#### What to produce
Beneath this line are entries. Copy the range from the line with "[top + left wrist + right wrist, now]" to the line with "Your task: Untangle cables", ends included, exactly; leave pictures out.
Start of Stored data
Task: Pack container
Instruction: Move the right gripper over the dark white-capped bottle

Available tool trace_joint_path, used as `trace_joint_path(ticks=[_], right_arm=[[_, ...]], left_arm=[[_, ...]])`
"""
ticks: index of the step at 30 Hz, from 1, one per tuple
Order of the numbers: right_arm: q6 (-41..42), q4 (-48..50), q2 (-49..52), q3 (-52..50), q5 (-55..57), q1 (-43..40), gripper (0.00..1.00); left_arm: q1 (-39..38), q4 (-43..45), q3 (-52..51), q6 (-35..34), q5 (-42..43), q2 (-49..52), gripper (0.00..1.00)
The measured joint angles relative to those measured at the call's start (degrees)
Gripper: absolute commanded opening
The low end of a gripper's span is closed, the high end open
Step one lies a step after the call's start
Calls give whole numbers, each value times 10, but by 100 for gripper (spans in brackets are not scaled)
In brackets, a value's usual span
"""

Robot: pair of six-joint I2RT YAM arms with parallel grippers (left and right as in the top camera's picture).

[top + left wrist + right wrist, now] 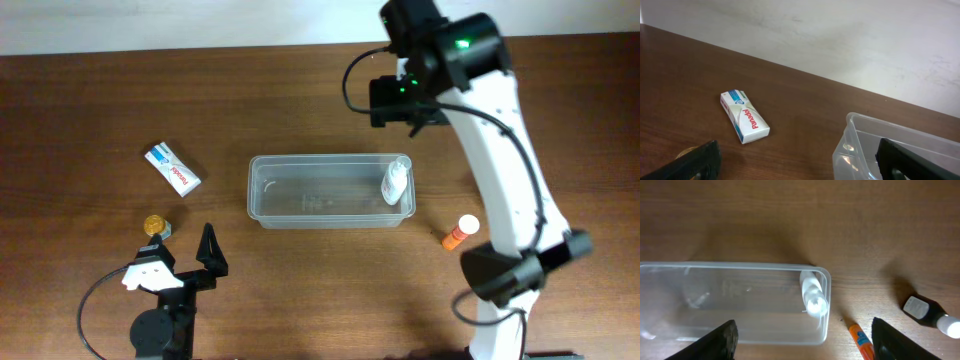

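Released, the right gripper (804,322) hung over the clear plastic rectangular container (740,265); the orange tube (860,340) lay nearer it, rightward.

Wooden table (90,100) with container (310,200), box (173,168), orange bottle (459,233), perhaps amber jar (154,225).

**Speaker 1:** Is any writing readable here?

**Speaker 2:** Only one word. A small white and blue cardboard box (745,116) lying flat on the brown wooden table (690,75) carries red lettering that appears to read "Panadol". Its smaller print is too blurred to read.
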Motion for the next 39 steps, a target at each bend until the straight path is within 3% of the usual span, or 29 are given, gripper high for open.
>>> trace_joint_path(ticks=[7, 16, 21, 28, 34, 39], right_arm=[[-17, 0, -147, -33, -4, -17, 86], [-18, 0, -332, -289, -4, -91, 91], [-12, 12, -342, -432, -4, -138, 91], [-8, 105, -342, -581, -11, -151, 91], [-8, 144, -344, -625, -16, -165, 91], [-9, 162, -348, -625, -20, -235, 92]], left_arm=[[0, 0, 0, 0, 0, 0, 99], [0, 0, 0, 0, 0, 0, 100], [0, 0, 0, 0, 0, 0, 99], [0, 0, 0, 0, 0, 0, 99], [0, 0, 0, 0, 0, 0, 99], [0, 0, 0, 0, 0, 0, 99]])
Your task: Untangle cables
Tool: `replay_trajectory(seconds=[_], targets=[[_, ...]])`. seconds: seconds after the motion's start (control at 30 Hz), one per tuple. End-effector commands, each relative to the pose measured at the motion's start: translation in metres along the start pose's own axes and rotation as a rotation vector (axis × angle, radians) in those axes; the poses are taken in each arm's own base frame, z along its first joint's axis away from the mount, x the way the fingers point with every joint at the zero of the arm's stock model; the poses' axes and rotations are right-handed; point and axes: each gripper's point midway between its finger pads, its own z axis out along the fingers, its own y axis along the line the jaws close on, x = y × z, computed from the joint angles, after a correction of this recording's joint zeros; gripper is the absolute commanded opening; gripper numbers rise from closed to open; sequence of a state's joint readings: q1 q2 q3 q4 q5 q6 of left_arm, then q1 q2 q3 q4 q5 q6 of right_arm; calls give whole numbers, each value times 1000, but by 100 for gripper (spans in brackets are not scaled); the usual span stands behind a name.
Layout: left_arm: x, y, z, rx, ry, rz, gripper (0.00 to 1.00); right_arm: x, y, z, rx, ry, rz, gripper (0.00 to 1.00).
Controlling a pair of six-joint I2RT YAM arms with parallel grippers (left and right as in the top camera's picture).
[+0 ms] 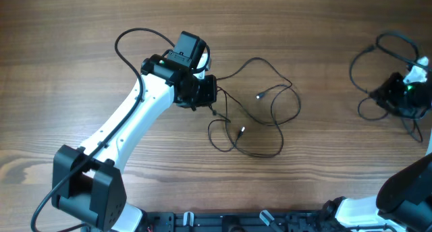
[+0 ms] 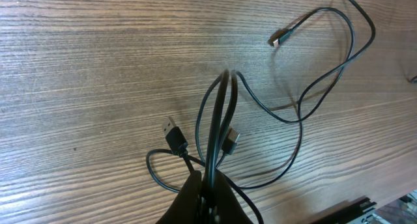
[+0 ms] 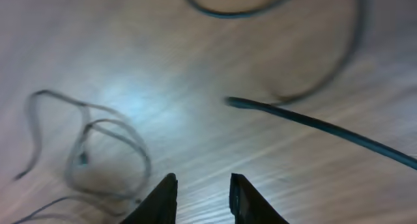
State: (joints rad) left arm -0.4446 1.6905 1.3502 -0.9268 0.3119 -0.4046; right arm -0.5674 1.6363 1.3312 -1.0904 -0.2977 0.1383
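Note:
The cables (image 1: 273, 107) lie in loose black loops at the table's middle, with two silvery plug ends (image 1: 259, 95) showing. My left gripper (image 1: 206, 100) is at their left end, shut on a bunch of strands (image 2: 221, 113) that run up from its fingertips (image 2: 197, 185). Two plugs (image 2: 172, 134) lie beside that bunch. More thin black cord (image 1: 361, 63) loops round my right gripper (image 1: 407, 90) at the far right. In the right wrist view, that gripper (image 3: 203, 182) stands open over bare wood, with a dark cord (image 3: 313, 123) ahead and a blurred loop (image 3: 111, 152) to its left.
The white left arm (image 1: 128, 117) crosses the table's left half from its base (image 1: 88, 185) at the front. The right arm's base (image 1: 405, 191) sits at the front right corner. A black rail (image 1: 236, 222) runs along the front edge.

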Motion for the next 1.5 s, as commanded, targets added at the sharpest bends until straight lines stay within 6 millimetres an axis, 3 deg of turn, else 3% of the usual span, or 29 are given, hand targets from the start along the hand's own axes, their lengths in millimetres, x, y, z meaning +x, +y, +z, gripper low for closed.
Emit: replay_trajectory(seconds=[0.0,0.17,0.37,0.6,0.83,0.9,0.97,1.03,1.13,1.2,1.33,1.47], targets=[[0,0,3,-7,2,9,4,-5,-29,0,161,-22,54,31],[0,0,3,-7,3,8,4,-12,-38,-2,217,-59,79,42],[0,0,3,-7,2,9,4,5,-40,-2,229,10,92,44],[0,0,3,-7,2,9,4,6,-41,0,229,10,97,43],[0,0,3,-7,2,9,4,15,-53,35,227,-4,136,42],[0,0,3,-8,3,8,4,-11,-47,36,187,-106,125,42],[1,0,3,-9,6,7,4,-53,-43,25,157,-280,176,51],[3,2,3,-14,17,3,4,-82,-45,9,125,-412,305,59],[7,4,3,-22,32,-2,4,-106,-36,-11,-23,-504,440,63],[7,3,3,-22,31,-2,4,-111,-27,-17,-94,-511,422,64],[5,3,3,-18,24,1,4,-106,-29,-14,-66,-493,360,68],[5,3,3,-19,25,0,4,-95,-62,-12,122,-494,402,70]])
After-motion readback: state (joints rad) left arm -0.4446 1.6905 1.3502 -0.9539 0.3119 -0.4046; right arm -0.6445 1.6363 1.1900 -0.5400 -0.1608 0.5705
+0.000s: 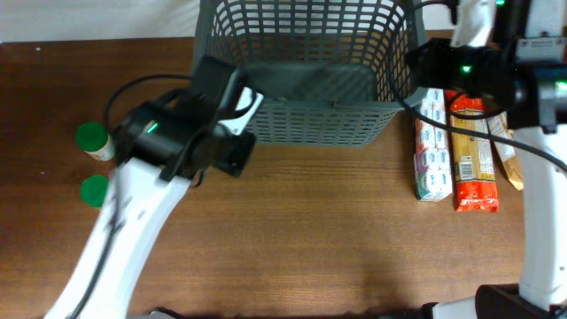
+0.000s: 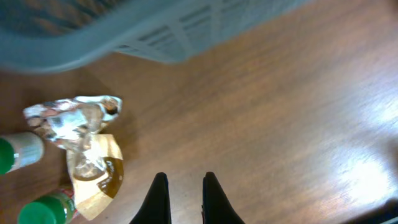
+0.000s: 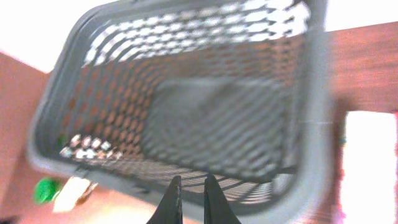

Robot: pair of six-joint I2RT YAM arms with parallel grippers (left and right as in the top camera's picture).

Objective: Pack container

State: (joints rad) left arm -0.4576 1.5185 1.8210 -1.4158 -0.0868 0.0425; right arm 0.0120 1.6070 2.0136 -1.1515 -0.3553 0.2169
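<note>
Left gripper (image 2: 185,198): I read its fingers as drawn in to a narrow gap with nothing between them. Only bare table (image 2: 280,112) shows under it. It sits outside the container (image 1: 310,122), just off the front-left corner and clear of the wall.

Right gripper (image 3: 191,200): also a narrow gap, also holding nothing. It hangs by the container's right wall. Its wrist camera looks down over the rim at the grid floor, which is blurred.

The container stands upright at the far middle of the table, between my two arms. Its far end is cut off by the top of the overhead view.

Right of the container, just past the front-right corner, three packs lie side by side with their long sides touching:
- a white-and-blue pack (image 1: 431,146), nearest the container
- an orange packet (image 1: 474,159) next to it
- a tan packet (image 1: 511,167) outermost, partly under my right arm

Left of the container, well apart from it:
- a green-capped bottle (image 1: 89,138)
- a second green-capped bottle (image 1: 93,190), further toward the front

In the left wrist view a clear crinkled bag (image 2: 74,118) and a brown packet (image 2: 99,177) lie beside those bottles. The bag is the closer of the two to the container wall. In the overhead view my left arm hides both. I cannot tell whether the bag touches the bottles.
</note>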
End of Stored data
#### Reply to the task
[top + left wrist + right wrist, now] 

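Released, the right gripper (804,322) hung over the clear plastic rectangular container (740,265); the orange tube (860,340) lay nearer it, rightward.

Wooden table (90,100) with container (310,200), box (173,168), orange bottle (459,233), perhaps amber jar (154,225).

**Speaker 1:** Is any writing readable here?

**Speaker 2:** Only one word. A small white and blue cardboard box (745,116) lying flat on the brown wooden table (690,75) carries red lettering that appears to read "Panadol". Its smaller print is too blurred to read.
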Motion for the next 39 steps, a target at each bend until the straight path is within 3% of the usual span, or 29 are given, gripper high for open.
>>> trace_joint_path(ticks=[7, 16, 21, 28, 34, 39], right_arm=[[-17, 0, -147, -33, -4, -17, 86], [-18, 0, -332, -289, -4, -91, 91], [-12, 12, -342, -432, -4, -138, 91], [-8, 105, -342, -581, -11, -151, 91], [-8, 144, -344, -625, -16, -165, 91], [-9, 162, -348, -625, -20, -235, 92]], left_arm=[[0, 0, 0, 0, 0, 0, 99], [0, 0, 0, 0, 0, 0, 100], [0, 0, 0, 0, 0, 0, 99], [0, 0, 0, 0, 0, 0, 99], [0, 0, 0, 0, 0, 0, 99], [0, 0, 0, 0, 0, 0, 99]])
Your task: Untangle cables

What appears above is the complete answer to the exercise.